Exercise objective: Once you reach the line containing "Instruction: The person" in the data below, restate each line word for word up to and including the one containing "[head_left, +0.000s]".

Supplied information:
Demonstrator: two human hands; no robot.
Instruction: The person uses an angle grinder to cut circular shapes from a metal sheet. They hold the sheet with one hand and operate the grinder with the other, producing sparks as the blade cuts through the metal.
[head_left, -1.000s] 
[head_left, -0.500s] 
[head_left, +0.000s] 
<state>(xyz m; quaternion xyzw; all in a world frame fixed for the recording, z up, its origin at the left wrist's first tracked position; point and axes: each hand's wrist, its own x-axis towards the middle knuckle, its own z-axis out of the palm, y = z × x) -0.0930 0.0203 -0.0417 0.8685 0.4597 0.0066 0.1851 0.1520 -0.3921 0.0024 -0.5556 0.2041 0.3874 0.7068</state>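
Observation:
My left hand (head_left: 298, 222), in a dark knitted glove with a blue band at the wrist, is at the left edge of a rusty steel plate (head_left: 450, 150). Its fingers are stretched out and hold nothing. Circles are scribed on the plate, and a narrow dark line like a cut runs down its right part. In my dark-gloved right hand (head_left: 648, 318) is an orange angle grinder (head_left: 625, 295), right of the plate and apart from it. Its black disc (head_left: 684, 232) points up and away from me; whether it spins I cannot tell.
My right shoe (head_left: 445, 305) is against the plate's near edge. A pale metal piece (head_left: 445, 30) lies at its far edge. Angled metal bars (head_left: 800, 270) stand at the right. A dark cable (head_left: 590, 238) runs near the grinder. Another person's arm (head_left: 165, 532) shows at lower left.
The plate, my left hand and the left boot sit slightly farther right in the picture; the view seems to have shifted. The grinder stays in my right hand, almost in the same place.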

Expected output:
Instruction: The person uses an angle grinder to cut circular shapes from a metal sheet. They hold the sheet with one hand and operate the grinder with the other, producing sparks as the blade cuts through the metal.
[head_left, -1.000s] 
[head_left, -0.500s] 
[head_left, +0.000s] 

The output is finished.